• WORK TASK: Please write out exactly the lines from the opening of the listing through the line that holds "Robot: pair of", including both, and nothing else; no pictures.
····················
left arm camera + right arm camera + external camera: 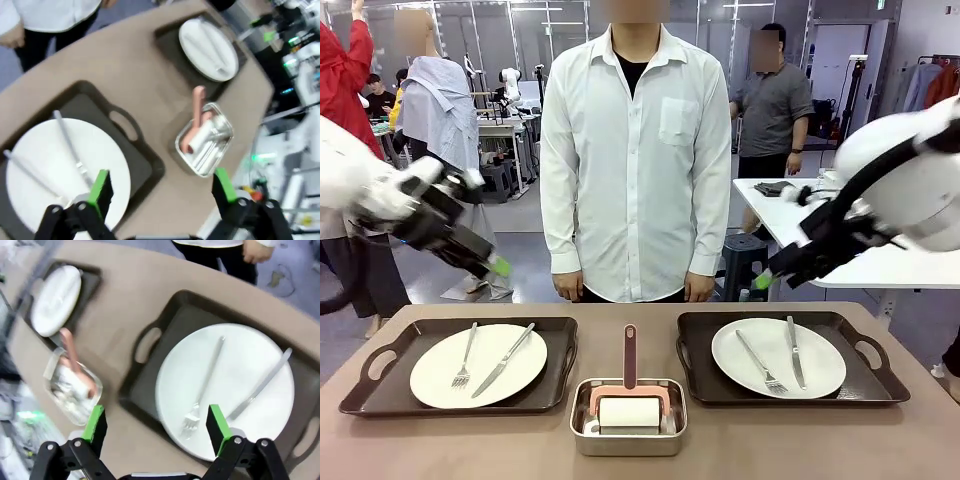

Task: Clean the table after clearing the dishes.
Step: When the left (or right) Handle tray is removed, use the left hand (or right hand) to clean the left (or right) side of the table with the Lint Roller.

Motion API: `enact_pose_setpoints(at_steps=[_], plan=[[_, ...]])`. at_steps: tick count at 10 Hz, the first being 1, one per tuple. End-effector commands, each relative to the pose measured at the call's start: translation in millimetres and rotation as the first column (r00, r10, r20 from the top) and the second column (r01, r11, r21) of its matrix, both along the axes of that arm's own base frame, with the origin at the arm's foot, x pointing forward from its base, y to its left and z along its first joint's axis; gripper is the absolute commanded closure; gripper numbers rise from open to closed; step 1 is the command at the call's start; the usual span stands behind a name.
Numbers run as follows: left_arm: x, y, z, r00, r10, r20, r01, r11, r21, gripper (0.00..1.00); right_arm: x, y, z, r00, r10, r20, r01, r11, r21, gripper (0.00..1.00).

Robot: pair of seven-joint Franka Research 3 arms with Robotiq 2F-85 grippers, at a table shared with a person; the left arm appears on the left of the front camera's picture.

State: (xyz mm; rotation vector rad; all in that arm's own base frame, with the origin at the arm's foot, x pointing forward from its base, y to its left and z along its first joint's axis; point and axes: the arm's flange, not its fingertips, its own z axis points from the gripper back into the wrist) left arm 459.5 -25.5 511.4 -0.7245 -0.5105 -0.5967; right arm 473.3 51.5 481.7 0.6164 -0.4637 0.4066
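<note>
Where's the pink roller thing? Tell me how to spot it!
Look at the big brown table, in the middle between the two dark trays. A small steel pan sits there, with the roller lying in it. It's the pink thing with a long handle and white roll.

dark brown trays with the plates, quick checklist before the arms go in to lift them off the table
1. Left end effector open and empty: ok.
2. Right end effector open and empty: ok.
3. Left dark brown handled tray flat on the taupe-brown table, handles free: ok.
4. Right dark brown handled tray flat, handles free: ok.
5. Steel fork and steel knife lie on the left round white plate, cutlery likewise on the right round white plate: ok.
6. Person's hands hang behind the far edge, off the table: ok.
</note>
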Motion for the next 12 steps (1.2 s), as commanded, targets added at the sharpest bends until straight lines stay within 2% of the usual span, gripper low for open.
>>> enact_pose_setpoints(at_steps=[1,2,3,4,5,7,8,9,11,12], plan=[[0.3,78.9,-11.1,0.993,0.057,-0.104,-0.082,0.962,-0.260,0.00,-10.9,-84.2,-5.7,0.990,-0.085,-0.117,0.115,0.951,0.287,0.00],[-3.1,116.6,-18.7,0.977,0.135,-0.164,-0.187,0.913,-0.362,0.00,-19.7,-125.3,-9.6,0.979,-0.142,-0.149,0.189,0.906,0.378,0.00],[-13.8,151.7,-28.8,0.964,0.185,-0.192,-0.249,0.879,-0.406,0.00,-29.8,-160.7,-20.0,0.941,-0.262,-0.216,0.327,0.867,0.376,0.00],[-27.3,190.0,-37.9,0.937,0.269,-0.221,-0.342,0.827,-0.445,0.00,-45.3,-197.5,-28.8,0.928,-0.296,-0.228,0.369,0.819,0.438,0.00],[-40.8,235.7,-53.2,0.870,0.368,-0.327,-0.490,0.719,-0.494,0.00,-59.6,-239.1,-43.4,0.879,-0.390,-0.273,0.476,0.724,0.499,0.00],[-71.5,295.6,-75.9,0.785,0.477,-0.395,-0.620,0.593,-0.514,0.00,-88.6,-289.7,-65.4,0.806,-0.485,-0.339,0.591,0.644,0.486,0.00],[-83.0,319.6,-91.1,0.710,0.524,-0.471,-0.705,0.532,-0.469,0.00,-102.7,-304.9,-72.5,0.773,-0.524,-0.359,0.634,0.609,0.477,0.00],[-96.0,340.2,-97.7,0.660,0.563,-0.497,-0.751,0.481,-0.452,0.00,-114.2,-312.5,-77.1,0.753,-0.541,-0.373,0.657,0.607,0.447,0.00],[-109.6,357.4,-101.5,0.617,0.600,-0.509,-0.787,0.450,-0.423,0.00,-128.5,-321.1,-78.1,0.722,-0.575,-0.384,0.691,0.588,0.421,0.00],[-109.7,360.7,-100.1,0.595,0.619,-0.512,-0.803,0.443,-0.398,0.00,-127.8,-320.2,-73.8,0.719,-0.584,-0.376,0.694,0.588,0.414,0.00]])
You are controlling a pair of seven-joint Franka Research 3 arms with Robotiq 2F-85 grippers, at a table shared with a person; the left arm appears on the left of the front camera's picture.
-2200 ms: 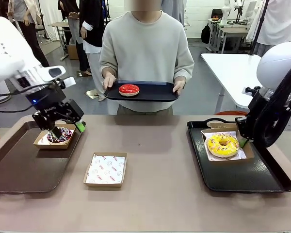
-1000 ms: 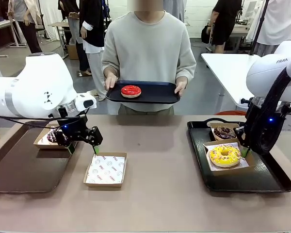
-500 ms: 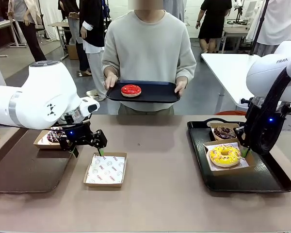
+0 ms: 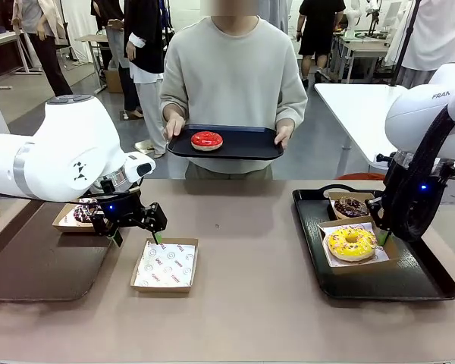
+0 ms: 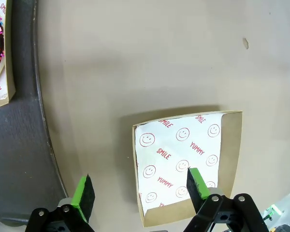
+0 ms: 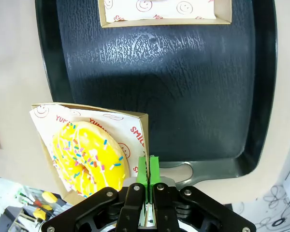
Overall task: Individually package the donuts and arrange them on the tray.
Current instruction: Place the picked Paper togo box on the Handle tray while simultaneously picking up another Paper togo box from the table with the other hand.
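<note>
Compared with two seconds earlier, the left gripper (image 4: 136,236) has left the sprinkled chocolate donut (image 4: 82,214) and is now hanging just above the near-left corner of the empty carton (image 4: 165,265), its jaws standing fully apart and holding nothing; in the left wrist view one green pad (image 5: 195,186) is overlapping the carton's smiley-printed liner. The right gripper (image 4: 382,236) has drawn the yellow donut's carton (image 4: 379,254) toward the robot, uncovering the dark chocolate donut (image 4: 351,205) behind it, and its jaws are pressing tight together on that carton's side wall. The yellow donut (image 4: 351,243) is sitting far to the right of the empty carton on the black tray (image 4: 409,288); the sprinkled chocolate donut is resting in its own carton to the empty carton's left, on the brown tray (image 4: 30,273). Beyond the empty carton, a person is holding a third tray (image 4: 250,144) carrying the red donut (image 4: 207,140). All four donuts are lying flat, holes facing upward, round in outline. The table (image 4: 250,227) is showing a matte tan surface; behind it, white worktables and standing people are occupying an open workshop.
</note>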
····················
• EXPECTED ANSWER:
left arm camera + right arm camera + external camera: 

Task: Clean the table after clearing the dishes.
Step: When the left (or right) Handle tray is removed, use the left hand (or right hand) to clean the left (or right) side of the table with the Lint Roller.

Motion API: `enact_pose_setpoints(at_steps=[_], plan=[[_, ...]])`. at_steps: tick count at 10 Hz, the first being 1, one per tuple. End-effector commands, each relative to the pose measured at the call's start: translation in millimetres and rotation as the first column (r00, r10, r20 from the top) and the second column (r01, r11, r21) of its matrix, both along the axes of that arm's own base frame, with the origin at the arm's foot, x pointing forward from its base, y to its left and z along its first joint's axis; gripper is the absolute commanded closure; gripper numbers rise from open to closed; step 1 is the command at the call's start; the usual span stands behind a name.
Numbers run as follows: left_arm: x, y, z, r00, r10, r20, r01, r11, r21, gripper (0.00..1.00); right_arm: x, y, z, r00, r10, r20, r01, r11, r21, gripper (0.00..1.00).

Robot: pair of seven-joint Franka Research 3 arms with Robotiq 2F-85 grippers, at a table shared with a person; the left arm appears on the left of the front camera's picture.

The exercise is done, and nothing more is needed.